ASSIGNMENT: Restate word for word every line from the top of the data below down through the line that holds "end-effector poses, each".

INFORMATION SUPPLIED:
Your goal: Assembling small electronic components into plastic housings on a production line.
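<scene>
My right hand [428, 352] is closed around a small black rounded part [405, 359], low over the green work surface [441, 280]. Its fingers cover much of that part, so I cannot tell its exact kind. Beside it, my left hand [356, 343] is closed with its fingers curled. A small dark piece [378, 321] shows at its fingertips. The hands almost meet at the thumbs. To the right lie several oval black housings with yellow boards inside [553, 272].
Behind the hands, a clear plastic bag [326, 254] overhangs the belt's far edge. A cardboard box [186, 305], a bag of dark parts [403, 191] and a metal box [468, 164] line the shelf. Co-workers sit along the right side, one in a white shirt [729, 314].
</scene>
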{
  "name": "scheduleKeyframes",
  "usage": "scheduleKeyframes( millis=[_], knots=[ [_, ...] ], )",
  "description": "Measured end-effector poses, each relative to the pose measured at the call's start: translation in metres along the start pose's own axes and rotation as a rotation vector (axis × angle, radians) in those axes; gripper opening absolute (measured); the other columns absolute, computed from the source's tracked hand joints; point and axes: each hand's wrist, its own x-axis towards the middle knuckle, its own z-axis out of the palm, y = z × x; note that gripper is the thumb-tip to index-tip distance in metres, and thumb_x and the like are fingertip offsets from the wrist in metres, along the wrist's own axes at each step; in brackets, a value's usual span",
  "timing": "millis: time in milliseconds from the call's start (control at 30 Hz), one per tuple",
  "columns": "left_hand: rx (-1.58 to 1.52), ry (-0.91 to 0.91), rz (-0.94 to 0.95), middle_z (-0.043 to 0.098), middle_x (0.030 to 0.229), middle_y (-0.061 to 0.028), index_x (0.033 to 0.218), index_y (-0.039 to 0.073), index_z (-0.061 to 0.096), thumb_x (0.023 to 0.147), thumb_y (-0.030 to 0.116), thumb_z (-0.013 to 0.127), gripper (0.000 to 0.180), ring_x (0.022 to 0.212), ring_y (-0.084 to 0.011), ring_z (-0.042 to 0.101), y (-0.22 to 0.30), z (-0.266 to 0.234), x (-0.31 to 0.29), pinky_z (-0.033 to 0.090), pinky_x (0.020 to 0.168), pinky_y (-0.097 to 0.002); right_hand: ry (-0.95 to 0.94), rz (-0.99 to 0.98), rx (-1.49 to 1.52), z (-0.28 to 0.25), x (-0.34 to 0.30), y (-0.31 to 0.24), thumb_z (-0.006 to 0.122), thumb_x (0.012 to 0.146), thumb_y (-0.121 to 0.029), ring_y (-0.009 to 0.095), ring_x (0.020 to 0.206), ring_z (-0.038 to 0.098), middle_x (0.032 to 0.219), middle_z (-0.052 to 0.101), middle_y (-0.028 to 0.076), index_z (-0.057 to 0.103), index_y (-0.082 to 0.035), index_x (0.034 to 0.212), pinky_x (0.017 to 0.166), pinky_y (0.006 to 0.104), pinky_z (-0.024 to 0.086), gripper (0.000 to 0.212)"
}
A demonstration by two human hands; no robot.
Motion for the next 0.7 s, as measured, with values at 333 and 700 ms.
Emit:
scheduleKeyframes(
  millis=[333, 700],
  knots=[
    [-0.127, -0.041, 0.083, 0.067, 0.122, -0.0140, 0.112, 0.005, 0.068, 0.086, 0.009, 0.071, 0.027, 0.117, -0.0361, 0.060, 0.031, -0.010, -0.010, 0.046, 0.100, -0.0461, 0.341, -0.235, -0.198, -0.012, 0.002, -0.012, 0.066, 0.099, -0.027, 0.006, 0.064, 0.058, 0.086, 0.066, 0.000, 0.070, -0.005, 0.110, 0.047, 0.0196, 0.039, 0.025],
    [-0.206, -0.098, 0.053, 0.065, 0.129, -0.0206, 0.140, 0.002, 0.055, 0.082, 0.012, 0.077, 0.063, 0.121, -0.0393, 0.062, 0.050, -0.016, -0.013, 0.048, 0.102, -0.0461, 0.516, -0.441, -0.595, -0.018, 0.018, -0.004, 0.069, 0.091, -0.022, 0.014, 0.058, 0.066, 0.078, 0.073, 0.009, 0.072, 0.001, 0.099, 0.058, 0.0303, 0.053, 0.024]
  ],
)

RESULT OF THIS TASK:
Your goal: Assembling small electronic components into plastic housings on a production line.
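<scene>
My right hand [428, 352] is closed around a small black rounded part [405, 359], low over the green work surface [441, 280]. Its fingers cover much of that part, so I cannot tell its exact kind. Beside it, my left hand [356, 343] is closed with its fingers curled. A small dark piece [378, 321] shows at its fingertips. The hands almost meet at the thumbs. To the right lie several oval black housings with yellow boards inside [553, 272].
Behind the hands, a clear plastic bag [326, 254] overhangs the belt's far edge. A cardboard box [186, 305], a bag of dark parts [403, 191] and a metal box [468, 164] line the shelf. Co-workers sit along the right side, one in a white shirt [729, 314].
</scene>
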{
  "name": "scheduleKeyframes",
  "usage": "scheduleKeyframes( millis=[_], knots=[ [_, ...] ], )",
  "description": "Measured end-effector poses, each relative to the pose measured at the call's start: translation in metres along the start pose's own axes and rotation as a rotation vector (axis × angle, radians) in those axes; gripper opening absolute (measured); the other columns absolute, computed from the source's tracked hand joints; point and axes: each hand's wrist, its own x-axis towards the middle knuckle, its own z-axis out of the palm, y = z × x; note that gripper is the thumb-tip to index-tip distance in metres, and thumb_x and the like are fingertip offsets from the wrist in metres, along the wrist's own axes at each step; in brackets, a value's usual span",

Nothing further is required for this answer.